• _REQUIREMENT_:
Read the records beneath this task and copy every line that contains the string "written".

• _RECORDED DATA_:
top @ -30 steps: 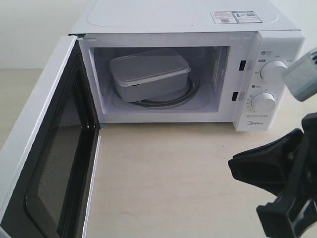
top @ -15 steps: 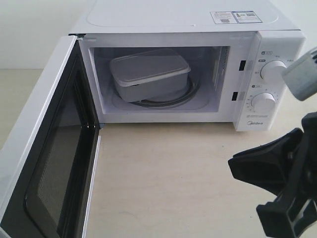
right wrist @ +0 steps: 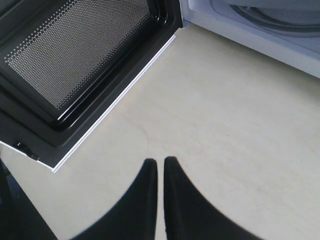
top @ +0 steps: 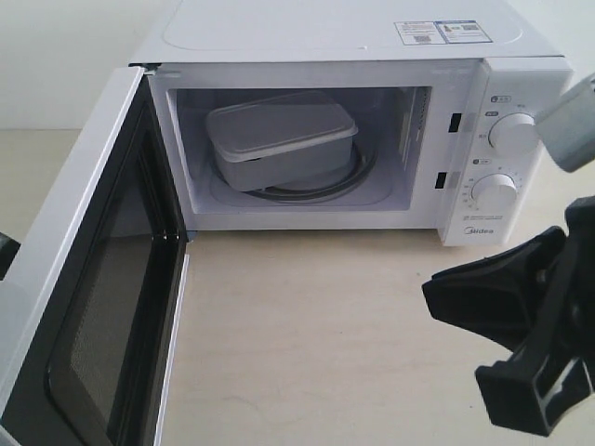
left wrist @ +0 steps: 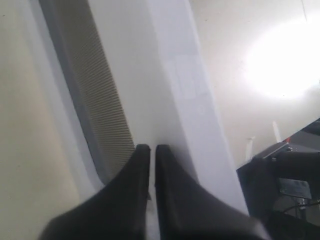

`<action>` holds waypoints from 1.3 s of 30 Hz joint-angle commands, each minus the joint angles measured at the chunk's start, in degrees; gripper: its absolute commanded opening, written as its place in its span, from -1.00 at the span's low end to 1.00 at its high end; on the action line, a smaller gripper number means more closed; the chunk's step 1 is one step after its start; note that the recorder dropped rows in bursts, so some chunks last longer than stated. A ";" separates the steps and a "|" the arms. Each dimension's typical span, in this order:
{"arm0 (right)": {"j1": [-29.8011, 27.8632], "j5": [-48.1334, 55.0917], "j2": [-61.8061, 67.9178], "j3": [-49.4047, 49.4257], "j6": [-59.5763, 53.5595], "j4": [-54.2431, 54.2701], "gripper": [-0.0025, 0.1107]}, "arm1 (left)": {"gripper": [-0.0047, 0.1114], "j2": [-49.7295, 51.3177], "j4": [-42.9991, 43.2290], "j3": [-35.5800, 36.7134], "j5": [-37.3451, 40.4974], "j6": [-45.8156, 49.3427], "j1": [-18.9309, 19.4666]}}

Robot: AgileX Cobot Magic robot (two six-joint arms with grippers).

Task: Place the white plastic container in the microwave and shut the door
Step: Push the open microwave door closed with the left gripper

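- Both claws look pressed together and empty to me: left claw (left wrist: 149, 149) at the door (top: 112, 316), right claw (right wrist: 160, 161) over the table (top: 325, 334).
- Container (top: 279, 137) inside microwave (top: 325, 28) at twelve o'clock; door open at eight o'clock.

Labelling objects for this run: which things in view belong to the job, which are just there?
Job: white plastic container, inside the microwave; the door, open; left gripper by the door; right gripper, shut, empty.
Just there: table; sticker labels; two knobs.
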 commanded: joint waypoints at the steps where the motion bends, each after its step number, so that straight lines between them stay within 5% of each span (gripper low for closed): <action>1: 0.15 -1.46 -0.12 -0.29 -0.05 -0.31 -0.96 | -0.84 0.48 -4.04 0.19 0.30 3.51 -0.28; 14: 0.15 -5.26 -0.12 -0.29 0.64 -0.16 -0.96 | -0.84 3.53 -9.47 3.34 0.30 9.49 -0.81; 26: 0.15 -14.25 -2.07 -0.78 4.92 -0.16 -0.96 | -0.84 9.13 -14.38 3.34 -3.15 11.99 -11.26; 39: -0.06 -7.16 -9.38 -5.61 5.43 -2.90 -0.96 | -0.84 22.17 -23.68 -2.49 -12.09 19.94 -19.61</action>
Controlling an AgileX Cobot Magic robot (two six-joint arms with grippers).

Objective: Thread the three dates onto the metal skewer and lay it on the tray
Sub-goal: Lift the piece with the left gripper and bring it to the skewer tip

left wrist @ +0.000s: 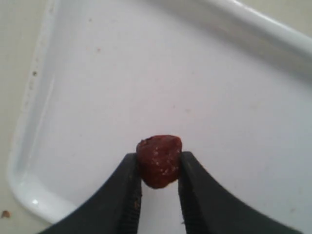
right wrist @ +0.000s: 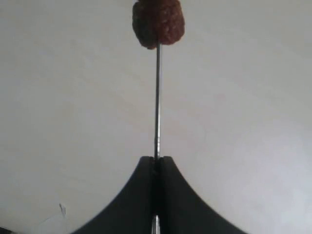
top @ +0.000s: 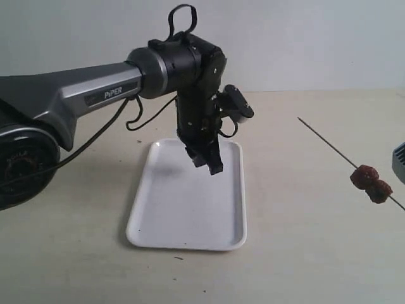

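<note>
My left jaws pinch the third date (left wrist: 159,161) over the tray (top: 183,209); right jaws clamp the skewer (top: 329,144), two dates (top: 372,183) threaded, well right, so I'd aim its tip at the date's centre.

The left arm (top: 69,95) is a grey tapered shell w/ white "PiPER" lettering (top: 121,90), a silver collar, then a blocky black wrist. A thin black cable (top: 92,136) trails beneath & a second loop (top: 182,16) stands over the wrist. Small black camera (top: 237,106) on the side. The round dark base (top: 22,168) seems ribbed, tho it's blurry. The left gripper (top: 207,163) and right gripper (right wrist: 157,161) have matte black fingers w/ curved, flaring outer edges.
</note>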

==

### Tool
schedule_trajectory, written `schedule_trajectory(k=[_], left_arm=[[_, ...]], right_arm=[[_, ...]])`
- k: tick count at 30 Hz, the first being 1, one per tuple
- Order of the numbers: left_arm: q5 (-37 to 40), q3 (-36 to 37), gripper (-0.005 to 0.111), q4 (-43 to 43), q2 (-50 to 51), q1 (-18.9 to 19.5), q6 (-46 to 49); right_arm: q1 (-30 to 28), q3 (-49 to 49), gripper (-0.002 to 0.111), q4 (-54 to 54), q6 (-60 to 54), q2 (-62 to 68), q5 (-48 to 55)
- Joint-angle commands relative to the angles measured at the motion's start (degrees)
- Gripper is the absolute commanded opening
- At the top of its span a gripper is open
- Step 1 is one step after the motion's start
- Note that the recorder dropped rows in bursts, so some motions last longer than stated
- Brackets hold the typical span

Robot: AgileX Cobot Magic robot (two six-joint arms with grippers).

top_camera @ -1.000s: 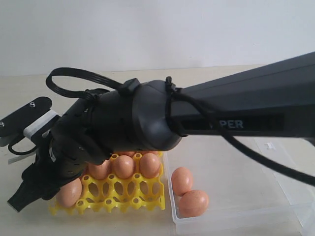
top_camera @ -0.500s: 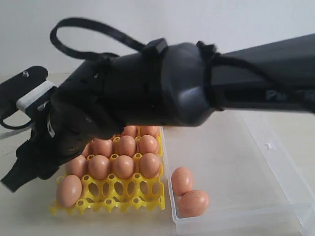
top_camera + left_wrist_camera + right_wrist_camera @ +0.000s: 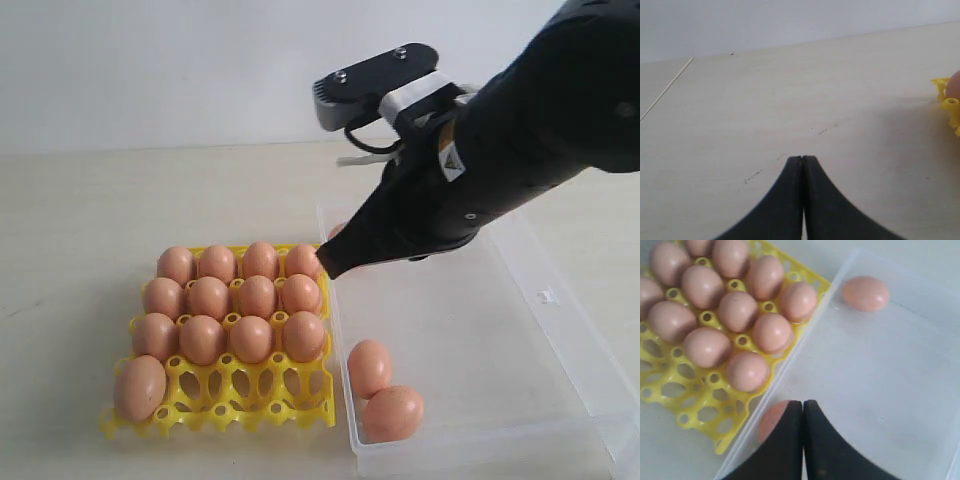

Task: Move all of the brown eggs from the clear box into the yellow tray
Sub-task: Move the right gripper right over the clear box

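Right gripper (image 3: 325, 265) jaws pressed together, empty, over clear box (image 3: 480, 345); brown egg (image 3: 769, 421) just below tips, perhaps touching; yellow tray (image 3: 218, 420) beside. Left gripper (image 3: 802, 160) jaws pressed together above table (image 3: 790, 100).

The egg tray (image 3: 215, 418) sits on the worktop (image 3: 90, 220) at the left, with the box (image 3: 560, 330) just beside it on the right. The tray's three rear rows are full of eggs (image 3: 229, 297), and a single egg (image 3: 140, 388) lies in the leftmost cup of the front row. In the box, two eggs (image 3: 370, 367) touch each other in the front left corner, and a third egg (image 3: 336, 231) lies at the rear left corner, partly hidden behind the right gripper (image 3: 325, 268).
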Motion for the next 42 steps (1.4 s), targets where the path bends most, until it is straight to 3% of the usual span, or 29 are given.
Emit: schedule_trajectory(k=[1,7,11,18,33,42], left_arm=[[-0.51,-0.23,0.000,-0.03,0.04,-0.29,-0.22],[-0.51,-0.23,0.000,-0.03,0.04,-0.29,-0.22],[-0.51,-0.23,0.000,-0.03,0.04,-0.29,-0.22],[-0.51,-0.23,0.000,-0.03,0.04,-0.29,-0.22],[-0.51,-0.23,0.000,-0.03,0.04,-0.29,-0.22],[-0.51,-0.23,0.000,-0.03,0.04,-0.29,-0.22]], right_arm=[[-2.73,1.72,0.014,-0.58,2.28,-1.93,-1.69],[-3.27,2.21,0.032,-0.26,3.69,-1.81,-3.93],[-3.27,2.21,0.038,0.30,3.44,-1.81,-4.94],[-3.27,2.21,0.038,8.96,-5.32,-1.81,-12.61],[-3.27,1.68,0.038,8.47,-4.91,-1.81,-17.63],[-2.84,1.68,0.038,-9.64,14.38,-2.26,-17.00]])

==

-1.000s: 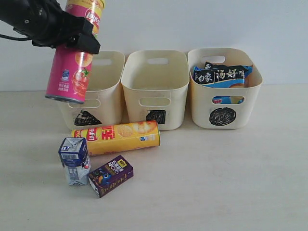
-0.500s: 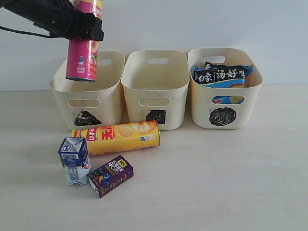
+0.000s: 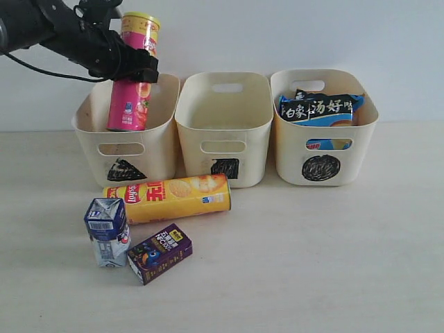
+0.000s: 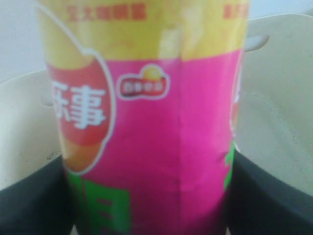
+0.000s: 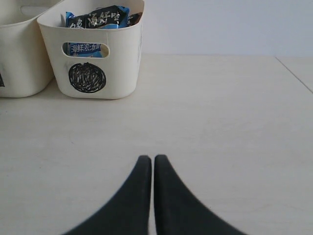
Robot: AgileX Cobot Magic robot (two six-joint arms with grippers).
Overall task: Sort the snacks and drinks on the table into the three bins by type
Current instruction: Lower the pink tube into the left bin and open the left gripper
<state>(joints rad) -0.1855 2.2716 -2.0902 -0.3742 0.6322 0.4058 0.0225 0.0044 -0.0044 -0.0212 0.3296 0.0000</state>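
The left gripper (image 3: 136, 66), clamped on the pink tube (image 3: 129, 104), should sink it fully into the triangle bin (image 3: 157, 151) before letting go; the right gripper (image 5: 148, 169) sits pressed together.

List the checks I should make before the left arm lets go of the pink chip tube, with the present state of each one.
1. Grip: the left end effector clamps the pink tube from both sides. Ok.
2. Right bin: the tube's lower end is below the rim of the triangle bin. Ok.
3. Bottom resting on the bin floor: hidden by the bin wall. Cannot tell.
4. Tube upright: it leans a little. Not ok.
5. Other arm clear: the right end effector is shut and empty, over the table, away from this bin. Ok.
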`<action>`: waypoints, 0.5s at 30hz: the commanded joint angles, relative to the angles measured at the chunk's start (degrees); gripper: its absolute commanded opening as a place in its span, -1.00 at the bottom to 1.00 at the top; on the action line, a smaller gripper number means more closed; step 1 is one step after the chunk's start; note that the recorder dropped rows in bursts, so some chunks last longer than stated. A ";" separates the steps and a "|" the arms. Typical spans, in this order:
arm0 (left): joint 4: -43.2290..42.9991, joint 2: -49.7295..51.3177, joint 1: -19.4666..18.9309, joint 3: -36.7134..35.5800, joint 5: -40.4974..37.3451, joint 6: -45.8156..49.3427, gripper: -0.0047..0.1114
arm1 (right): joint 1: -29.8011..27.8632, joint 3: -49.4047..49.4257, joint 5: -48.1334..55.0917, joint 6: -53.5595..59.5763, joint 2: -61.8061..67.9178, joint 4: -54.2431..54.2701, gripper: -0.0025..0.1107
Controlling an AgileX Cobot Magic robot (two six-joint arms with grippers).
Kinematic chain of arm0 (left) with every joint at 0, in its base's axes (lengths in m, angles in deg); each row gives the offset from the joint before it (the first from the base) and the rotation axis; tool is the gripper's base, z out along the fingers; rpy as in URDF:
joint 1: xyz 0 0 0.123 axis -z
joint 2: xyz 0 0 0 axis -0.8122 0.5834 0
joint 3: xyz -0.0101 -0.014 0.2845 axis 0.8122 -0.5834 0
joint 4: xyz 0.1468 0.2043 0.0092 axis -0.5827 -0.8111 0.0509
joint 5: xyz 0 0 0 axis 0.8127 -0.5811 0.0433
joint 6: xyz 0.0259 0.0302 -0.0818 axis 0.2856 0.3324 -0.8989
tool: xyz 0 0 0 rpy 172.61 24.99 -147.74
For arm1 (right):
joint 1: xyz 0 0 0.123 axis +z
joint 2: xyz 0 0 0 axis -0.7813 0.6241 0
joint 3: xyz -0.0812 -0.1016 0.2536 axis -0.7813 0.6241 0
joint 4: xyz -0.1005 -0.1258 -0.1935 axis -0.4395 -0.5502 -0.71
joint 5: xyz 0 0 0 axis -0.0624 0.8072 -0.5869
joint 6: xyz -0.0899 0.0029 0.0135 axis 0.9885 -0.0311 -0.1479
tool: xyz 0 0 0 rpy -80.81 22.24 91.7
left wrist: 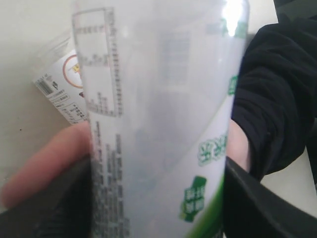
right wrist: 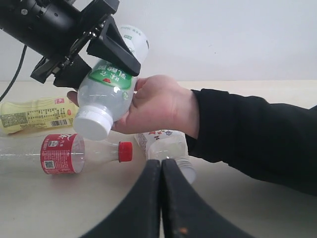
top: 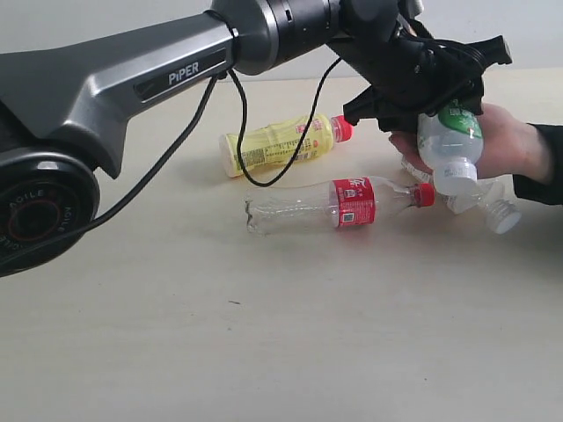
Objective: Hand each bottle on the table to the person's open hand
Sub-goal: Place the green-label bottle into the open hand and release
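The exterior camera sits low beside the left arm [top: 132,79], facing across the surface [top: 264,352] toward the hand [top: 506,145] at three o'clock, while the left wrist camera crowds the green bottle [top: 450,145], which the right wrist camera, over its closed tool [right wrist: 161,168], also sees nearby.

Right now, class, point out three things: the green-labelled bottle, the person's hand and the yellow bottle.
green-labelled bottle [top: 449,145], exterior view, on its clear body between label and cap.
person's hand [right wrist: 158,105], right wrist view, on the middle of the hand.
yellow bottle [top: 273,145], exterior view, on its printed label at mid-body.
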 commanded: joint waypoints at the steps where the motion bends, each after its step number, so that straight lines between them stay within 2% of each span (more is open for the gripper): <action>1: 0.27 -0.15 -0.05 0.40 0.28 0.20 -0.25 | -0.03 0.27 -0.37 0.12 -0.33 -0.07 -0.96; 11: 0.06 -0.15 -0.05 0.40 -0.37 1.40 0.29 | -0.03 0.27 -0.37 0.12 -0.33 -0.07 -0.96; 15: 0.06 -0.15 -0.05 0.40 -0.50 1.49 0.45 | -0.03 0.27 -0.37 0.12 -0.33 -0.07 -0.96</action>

• _RESPONSE BOX_:
`<action>` holds waypoints from 1.3 s of 30 Hz joint-angle commands, each minus the joint angles measured at the chunk's start, in degrees; gripper: its absolute commanded opening, written as its place in its span, from -1.00 at the span's low end to 1.00 at its high end; on the action line, a smaller gripper number means more closed; the chunk's step 1 is one step after its start; note that the recorder dropped rows in bursts, so some chunks last longer than stated. A ";" separates the steps and a "|" the arms. Each dimension's typical span, in this order:
schedule_trajectory, written `schedule_trajectory(k=[_], left_arm=[[_, ...]], right_arm=[[_, ...]])`

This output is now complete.